#### INFORMATION GIVEN ####

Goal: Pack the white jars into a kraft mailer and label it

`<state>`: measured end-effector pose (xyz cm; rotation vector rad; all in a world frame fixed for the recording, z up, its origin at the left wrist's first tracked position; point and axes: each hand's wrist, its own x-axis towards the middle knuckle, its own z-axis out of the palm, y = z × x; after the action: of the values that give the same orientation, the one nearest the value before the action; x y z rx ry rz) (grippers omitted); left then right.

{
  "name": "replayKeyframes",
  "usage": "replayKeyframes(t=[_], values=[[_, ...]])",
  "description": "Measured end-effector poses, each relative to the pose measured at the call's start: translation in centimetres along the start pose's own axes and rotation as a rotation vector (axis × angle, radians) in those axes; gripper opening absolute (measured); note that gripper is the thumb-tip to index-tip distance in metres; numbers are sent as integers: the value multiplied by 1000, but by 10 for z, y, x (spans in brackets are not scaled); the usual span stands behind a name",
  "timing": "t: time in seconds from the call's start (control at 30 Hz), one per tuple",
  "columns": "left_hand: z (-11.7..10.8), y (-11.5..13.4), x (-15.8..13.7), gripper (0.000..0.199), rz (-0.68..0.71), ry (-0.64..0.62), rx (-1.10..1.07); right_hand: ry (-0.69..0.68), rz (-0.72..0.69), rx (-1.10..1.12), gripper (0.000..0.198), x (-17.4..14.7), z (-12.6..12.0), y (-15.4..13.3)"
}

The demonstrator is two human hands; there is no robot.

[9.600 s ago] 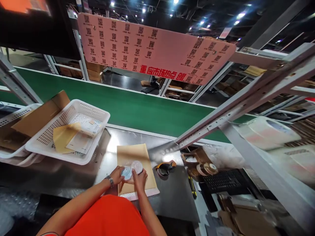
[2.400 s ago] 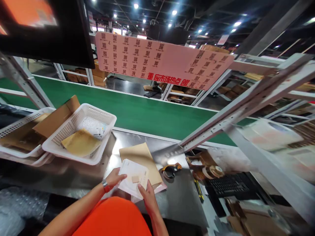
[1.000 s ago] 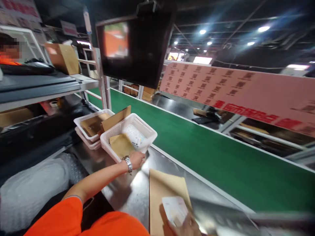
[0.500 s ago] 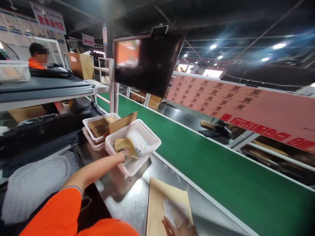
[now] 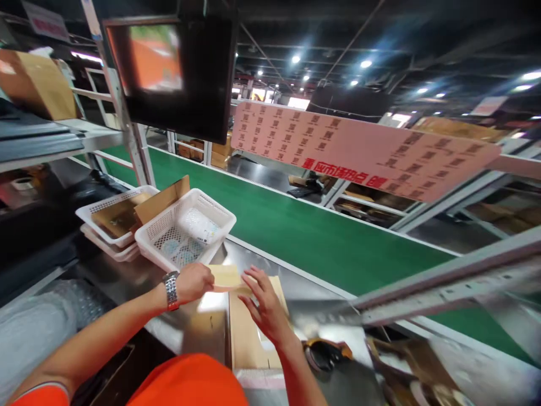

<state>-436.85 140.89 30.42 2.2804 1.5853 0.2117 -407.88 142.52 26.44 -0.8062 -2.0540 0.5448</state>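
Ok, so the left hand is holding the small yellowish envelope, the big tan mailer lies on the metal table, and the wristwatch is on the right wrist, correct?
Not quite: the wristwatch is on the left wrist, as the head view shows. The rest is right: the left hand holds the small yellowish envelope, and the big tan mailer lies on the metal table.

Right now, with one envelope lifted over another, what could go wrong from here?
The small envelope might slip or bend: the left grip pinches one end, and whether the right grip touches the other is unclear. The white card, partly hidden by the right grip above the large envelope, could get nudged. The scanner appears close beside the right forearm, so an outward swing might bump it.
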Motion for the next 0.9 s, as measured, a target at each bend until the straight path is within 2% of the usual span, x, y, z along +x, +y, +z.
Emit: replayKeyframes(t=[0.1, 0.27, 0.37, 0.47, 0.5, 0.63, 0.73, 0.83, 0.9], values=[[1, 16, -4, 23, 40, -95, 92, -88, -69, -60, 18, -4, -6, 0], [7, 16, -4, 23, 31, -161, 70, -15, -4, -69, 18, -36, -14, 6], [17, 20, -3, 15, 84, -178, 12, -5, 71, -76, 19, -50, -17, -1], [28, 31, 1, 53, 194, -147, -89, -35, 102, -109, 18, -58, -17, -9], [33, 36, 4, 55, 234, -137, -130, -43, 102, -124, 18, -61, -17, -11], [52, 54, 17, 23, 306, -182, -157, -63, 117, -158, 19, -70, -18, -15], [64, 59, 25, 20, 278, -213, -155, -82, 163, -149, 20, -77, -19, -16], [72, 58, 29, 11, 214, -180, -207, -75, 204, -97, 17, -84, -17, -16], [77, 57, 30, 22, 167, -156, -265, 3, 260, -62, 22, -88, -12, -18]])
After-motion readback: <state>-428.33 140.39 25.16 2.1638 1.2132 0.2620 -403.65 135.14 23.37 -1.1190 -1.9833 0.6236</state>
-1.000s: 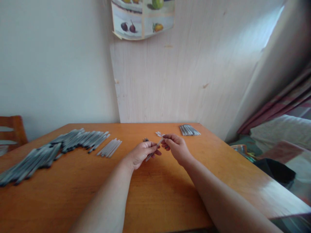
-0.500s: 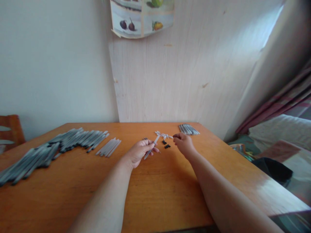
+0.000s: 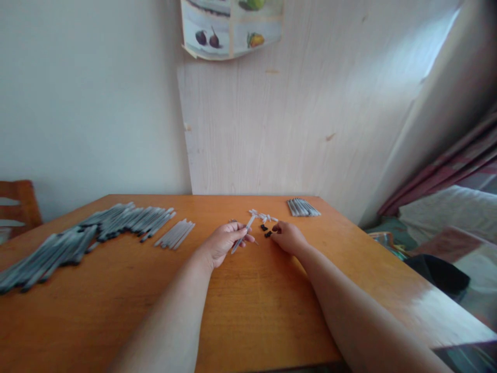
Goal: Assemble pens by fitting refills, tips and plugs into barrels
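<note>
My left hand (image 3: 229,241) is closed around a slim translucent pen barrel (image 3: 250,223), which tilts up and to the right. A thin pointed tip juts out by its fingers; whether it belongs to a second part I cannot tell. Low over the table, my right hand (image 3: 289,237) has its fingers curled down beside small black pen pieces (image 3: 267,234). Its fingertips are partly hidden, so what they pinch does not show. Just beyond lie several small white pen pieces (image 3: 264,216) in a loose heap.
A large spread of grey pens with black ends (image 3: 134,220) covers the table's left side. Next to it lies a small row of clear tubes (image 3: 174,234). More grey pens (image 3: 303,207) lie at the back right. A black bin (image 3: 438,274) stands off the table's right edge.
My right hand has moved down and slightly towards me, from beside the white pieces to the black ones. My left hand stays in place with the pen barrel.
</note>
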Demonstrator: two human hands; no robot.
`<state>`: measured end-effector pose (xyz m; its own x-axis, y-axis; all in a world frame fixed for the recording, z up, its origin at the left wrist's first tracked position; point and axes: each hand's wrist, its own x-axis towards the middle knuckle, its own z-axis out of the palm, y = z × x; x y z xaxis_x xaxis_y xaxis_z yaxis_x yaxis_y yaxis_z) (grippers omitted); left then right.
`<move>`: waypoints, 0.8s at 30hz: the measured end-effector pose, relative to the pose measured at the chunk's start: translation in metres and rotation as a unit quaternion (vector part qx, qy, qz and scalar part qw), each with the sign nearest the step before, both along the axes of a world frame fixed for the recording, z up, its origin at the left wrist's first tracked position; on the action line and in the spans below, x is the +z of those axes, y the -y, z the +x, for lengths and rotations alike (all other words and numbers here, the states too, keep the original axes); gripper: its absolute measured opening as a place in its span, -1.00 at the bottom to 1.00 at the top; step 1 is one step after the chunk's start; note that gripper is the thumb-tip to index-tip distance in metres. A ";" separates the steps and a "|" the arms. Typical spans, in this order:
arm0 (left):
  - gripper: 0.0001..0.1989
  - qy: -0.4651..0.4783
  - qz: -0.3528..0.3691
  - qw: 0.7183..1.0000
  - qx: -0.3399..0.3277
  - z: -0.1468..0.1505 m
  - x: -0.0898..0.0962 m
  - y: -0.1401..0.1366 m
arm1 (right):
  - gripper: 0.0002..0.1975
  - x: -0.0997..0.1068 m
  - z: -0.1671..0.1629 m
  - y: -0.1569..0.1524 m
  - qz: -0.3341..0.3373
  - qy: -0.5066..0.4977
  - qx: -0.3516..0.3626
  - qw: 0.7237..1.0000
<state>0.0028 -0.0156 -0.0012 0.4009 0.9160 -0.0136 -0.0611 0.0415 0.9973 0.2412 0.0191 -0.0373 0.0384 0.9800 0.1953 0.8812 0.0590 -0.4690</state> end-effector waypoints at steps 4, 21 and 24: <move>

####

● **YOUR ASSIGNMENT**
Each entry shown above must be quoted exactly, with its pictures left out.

● **TASK OUTPUT**
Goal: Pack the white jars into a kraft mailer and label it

`<state>`: measured end-effector pose (xyz cm; rotation vector rad; all in a world frame fixed for the recording, z up, its origin at the left wrist's first tracked position; point and axes: each hand's wrist, its own x-axis towards the middle knuckle, its own z-axis out of the palm, y = z × x; after the action: of the values that give the same orientation, the one nearest the value before the action; x y z rx ry rz) (grippers omitted); left then right.

{
  "name": "replayKeyframes",
  "usage": "replayKeyframes(t=[_], values=[[_, ...]])",
  "description": "Measured end-effector poses, each relative to the pose measured at the call's start: translation in centimetres along the start pose's own axes and rotation as a rotation vector (axis × angle, radians) in those axes; gripper opening absolute (measured); note that gripper is the thumb-tip to index-tip distance in metres; numbers are sent as integers: the value multiplied by 1000, but by 10 for z, y, x (spans in brackets are not scaled); the usual span stands behind a name",
  "timing": "t: time in seconds from the call's start (control at 30 Hz), one per tuple",
  "columns": "left_hand: z (-11.7..10.8), y (-11.5..13.4), x (-15.8..13.7), gripper (0.000..0.199), rz (-0.68..0.71), ry (-0.64..0.62), rx (-1.10..1.07); right_hand: ry (-0.69..0.68), rz (-0.72..0.69), rx (-1.10..1.12), gripper (0.000..0.198), x (-17.4..14.7), z (-12.6..12.0), y (-15.4..13.3)"
}

The demonstrator is two human hands; there is no robot.

[9.600 s ago] 
[2.400 s ago] 
[1.000 s ago] 
[0.500 s ago] 
[now] 

<state>-436.85 140.89 30.42 2.2804 1.5853 0.2117 -407.88 142.52 26.44 -0.8062 -2.0540 0.5448</state>
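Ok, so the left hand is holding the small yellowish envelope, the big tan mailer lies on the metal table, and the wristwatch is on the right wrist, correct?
Not quite: the wristwatch is on the left wrist, as the head view shows. The rest is right: the left hand holds the small yellowish envelope, and the big tan mailer lies on the metal table.

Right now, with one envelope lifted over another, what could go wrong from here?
The small envelope might slip or bend: the left grip pinches one end, and whether the right grip touches the other is unclear. The white card, partly hidden by the right grip above the large envelope, could get nudged. The scanner appears close beside the right forearm, so an outward swing might bump it.
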Motion for the next 0.9 s, as measured, a target at each bend until the straight path is within 2% of the usual span, x, y, z along +x, +y, +z.
Emit: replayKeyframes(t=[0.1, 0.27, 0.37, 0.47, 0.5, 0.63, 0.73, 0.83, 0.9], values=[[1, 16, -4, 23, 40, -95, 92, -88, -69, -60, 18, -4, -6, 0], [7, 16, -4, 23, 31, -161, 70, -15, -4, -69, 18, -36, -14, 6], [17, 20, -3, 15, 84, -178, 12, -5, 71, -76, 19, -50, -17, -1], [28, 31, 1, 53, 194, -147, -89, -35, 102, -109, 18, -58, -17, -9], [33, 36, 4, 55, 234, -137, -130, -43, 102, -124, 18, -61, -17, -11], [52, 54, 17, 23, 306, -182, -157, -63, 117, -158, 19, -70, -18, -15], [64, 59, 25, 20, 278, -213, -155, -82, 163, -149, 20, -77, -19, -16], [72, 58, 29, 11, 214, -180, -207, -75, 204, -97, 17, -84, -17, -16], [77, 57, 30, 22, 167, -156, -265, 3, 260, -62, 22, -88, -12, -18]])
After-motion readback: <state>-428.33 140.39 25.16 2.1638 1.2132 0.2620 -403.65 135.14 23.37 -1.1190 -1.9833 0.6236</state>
-1.000s: 
-0.500s: 
+0.000s: 
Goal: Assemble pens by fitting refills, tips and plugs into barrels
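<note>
My left hand (image 3: 229,241) is closed around a slim translucent pen barrel (image 3: 250,223), which tilts up and to the right. A thin pointed tip juts out by its fingers; whether it belongs to a second part I cannot tell. Low over the table, my right hand (image 3: 289,237) has its fingers curled down beside small black pen pieces (image 3: 267,234). Its fingertips are partly hidden, so what they pinch does not show. Just beyond lie several small white pen pieces (image 3: 264,216) in a loose heap.
A large spread of grey pens with black ends (image 3: 134,220) covers the table's left side. Next to it lies a small row of clear tubes (image 3: 174,234). More grey pens (image 3: 303,207) lie at the back right. A black bin (image 3: 438,274) stands off the table's right edge.
My right hand has moved down and slightly towards me, from beside the white pieces to the black ones. My left hand stays in place with the pen barrel.
</note>
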Demonstrator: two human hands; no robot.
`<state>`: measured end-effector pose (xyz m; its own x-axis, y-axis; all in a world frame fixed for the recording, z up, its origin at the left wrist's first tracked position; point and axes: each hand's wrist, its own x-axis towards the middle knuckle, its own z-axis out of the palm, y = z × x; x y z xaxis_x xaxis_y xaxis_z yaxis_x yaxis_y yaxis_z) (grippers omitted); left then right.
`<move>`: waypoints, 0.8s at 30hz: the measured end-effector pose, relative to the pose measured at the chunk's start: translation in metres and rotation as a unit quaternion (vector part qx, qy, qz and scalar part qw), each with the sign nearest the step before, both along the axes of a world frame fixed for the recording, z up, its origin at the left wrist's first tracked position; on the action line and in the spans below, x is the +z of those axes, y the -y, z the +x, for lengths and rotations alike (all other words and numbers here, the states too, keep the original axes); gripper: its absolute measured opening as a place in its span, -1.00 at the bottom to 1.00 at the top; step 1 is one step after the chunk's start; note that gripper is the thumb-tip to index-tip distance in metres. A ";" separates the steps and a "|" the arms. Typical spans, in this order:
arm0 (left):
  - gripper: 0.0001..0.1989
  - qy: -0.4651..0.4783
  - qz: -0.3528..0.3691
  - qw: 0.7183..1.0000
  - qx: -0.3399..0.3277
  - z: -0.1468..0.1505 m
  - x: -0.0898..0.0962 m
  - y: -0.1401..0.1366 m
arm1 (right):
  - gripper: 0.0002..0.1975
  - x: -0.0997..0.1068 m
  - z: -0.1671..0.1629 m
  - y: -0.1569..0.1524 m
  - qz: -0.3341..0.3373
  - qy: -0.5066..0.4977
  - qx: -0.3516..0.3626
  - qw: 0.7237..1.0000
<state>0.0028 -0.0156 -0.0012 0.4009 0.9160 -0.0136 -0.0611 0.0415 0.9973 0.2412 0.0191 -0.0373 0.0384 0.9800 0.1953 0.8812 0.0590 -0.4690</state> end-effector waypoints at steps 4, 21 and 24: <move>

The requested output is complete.